Le preguntamos a Claudio por qué el recreo es importante y necesario. Esto nos contestó:

“El recreo para ambos, profesores y alumnos, es una instancia de descanso, de pausa, en la cual, luego de haber logrado tiempos de concentración y de mucho trabajo, el recreo es algo necesario. Yo he visto, y lo vivencio con mis alumnos, que muchas veces ellos no salen, sino que se quedan dentro del taller jugando, compartiendo, a veces trabajando, pero siento que el recreo es un descanso, es un tiempo en el cual ellos pueden compartir con sus compañeros de curso, es el momento que tienen para jugar, para alimentarse, para ir al baño”.

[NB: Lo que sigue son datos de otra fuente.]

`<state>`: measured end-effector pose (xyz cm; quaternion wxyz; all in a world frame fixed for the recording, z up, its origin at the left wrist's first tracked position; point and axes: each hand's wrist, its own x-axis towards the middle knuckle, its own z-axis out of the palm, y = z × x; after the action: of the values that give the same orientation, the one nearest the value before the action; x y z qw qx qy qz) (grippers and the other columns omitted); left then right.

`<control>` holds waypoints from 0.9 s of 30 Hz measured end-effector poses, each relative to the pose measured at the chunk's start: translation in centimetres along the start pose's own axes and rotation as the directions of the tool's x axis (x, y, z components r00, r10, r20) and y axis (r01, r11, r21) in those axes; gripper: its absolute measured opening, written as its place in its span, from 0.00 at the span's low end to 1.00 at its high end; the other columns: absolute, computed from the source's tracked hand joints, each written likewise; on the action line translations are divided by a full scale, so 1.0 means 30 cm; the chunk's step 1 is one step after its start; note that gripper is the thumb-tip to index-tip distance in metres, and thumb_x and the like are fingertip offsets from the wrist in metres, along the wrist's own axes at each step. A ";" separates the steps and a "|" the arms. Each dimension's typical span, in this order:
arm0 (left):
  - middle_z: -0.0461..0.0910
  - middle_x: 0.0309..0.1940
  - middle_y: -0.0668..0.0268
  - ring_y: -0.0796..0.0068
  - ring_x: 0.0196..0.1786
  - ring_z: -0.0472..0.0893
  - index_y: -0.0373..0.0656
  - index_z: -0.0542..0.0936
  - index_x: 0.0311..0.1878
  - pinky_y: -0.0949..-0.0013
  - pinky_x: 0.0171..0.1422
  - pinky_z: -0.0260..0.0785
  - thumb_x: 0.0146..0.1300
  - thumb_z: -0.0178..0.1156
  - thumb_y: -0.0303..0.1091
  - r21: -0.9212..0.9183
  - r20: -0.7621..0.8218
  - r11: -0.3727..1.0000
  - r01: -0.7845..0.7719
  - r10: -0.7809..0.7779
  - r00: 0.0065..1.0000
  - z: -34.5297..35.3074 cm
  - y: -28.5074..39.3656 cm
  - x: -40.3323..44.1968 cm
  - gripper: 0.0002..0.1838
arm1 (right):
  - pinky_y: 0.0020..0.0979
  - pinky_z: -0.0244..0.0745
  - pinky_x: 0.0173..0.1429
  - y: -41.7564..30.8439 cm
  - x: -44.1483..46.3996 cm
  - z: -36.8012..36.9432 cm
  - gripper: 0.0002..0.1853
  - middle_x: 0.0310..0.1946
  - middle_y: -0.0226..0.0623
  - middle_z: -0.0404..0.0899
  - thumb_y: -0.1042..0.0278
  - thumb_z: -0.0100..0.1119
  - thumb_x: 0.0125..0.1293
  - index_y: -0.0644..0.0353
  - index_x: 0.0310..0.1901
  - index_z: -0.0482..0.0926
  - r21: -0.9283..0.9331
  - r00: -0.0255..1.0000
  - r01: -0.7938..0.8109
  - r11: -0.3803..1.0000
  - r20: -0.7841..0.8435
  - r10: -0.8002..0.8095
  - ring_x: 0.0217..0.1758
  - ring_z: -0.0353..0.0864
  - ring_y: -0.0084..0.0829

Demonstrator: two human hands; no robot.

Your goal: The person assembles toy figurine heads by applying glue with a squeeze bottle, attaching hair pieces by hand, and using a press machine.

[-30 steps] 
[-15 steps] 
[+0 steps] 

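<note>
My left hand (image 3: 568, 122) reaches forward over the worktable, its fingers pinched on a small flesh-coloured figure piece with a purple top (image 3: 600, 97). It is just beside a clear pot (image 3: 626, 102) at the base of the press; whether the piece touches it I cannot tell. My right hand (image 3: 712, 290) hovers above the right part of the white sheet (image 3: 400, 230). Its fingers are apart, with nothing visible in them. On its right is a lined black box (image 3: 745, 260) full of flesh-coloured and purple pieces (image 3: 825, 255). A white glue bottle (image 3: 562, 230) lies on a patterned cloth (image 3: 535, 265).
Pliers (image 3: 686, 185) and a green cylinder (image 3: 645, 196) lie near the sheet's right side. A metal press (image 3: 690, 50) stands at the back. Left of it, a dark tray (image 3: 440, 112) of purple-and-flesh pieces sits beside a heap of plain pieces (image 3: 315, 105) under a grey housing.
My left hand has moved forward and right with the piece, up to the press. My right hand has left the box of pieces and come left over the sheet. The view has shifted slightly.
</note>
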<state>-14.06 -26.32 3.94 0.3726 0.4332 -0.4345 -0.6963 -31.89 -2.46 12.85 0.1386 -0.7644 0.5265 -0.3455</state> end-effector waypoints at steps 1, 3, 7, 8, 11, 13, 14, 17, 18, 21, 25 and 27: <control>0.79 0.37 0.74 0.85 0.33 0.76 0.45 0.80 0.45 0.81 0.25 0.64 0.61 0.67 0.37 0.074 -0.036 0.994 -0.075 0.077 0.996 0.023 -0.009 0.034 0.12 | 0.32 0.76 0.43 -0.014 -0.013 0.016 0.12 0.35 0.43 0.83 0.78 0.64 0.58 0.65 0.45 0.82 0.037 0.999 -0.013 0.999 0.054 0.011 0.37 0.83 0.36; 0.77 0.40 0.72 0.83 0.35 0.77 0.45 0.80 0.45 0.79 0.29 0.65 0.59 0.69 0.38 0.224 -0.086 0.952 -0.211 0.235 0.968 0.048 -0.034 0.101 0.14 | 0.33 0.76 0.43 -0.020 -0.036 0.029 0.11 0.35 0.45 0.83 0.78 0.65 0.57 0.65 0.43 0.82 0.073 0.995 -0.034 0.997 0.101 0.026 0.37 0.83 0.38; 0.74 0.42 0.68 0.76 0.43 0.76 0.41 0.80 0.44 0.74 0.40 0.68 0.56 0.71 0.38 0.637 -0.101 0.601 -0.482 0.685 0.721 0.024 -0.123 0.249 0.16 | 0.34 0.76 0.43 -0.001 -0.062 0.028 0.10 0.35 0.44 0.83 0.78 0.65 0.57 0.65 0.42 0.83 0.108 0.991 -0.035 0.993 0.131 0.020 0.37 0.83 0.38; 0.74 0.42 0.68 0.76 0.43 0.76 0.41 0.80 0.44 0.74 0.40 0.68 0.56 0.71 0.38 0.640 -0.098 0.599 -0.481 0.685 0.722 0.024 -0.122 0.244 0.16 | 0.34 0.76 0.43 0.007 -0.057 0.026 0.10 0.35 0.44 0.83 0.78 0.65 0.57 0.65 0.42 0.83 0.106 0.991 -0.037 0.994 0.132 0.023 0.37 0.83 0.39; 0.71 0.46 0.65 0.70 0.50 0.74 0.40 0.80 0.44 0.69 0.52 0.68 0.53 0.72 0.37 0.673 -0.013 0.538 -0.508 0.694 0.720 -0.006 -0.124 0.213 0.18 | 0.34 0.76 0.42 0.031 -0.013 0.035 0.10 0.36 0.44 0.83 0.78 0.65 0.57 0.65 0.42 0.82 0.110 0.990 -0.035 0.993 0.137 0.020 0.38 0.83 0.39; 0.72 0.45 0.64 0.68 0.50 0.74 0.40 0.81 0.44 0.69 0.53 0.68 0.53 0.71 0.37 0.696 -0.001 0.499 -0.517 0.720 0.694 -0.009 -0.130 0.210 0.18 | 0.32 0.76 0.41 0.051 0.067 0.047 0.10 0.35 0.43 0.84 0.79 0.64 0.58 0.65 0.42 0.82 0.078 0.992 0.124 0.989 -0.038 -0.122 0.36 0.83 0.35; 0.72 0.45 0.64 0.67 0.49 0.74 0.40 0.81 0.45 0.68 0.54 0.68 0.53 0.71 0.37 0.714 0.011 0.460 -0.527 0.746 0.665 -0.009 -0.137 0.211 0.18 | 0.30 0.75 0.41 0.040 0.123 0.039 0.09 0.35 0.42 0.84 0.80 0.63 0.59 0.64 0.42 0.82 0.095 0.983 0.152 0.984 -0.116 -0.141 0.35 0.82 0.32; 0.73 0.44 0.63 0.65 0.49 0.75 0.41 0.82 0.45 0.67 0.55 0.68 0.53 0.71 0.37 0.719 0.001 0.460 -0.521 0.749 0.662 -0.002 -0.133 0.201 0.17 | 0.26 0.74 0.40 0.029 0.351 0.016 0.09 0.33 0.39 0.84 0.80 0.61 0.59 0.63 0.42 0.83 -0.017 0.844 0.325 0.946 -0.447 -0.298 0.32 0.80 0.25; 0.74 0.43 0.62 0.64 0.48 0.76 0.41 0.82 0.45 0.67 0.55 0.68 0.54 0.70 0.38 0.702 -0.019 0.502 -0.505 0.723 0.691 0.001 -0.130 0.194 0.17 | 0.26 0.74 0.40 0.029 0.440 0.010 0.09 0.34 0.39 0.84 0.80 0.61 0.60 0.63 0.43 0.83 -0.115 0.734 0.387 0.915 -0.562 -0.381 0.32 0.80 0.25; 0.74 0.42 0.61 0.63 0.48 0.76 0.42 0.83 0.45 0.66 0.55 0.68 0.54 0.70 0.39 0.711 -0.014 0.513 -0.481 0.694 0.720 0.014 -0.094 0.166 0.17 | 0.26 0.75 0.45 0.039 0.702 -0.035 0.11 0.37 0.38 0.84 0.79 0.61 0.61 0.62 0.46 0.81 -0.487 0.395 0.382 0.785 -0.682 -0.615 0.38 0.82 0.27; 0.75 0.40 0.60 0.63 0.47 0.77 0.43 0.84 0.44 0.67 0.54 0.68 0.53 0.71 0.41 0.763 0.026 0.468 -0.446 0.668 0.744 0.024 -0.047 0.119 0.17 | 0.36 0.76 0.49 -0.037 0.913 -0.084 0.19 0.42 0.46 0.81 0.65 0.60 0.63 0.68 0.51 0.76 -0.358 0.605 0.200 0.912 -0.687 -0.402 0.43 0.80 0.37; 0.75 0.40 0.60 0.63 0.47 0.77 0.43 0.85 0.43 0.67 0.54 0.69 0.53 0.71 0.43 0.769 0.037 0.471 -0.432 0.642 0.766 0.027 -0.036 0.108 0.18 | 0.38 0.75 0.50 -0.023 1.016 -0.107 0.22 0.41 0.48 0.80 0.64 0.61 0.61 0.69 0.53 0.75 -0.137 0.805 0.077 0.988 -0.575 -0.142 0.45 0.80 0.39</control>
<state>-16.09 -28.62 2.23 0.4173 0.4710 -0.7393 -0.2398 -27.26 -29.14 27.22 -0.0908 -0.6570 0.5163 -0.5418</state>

“Nosotros, los docentes, lo ocupamos en lo mismo, para relajarnos, para desayunar, para comer alguna colación, pero también son instancias en las cuales podemos conversar con los alumnos, en las cuales se comparte con ellos. Hay colegios en los cuales tienen recreos más programados, que tienen actividades como tal, y otros con actividades más libres, ambas situaciones creo que son buenas y siento que son instancias que se pueden aprovechar de muchas formas”.

“Muchos profesores jefe usan el recreo para conversar con los muchachos, interiorizarse en lo que están viviendo y también son instancias que nosotros los docentes, que no tenemos tanto tiempo, ocupamos para vincularnos con los otros docentes y poder saber la realidad de un curso”.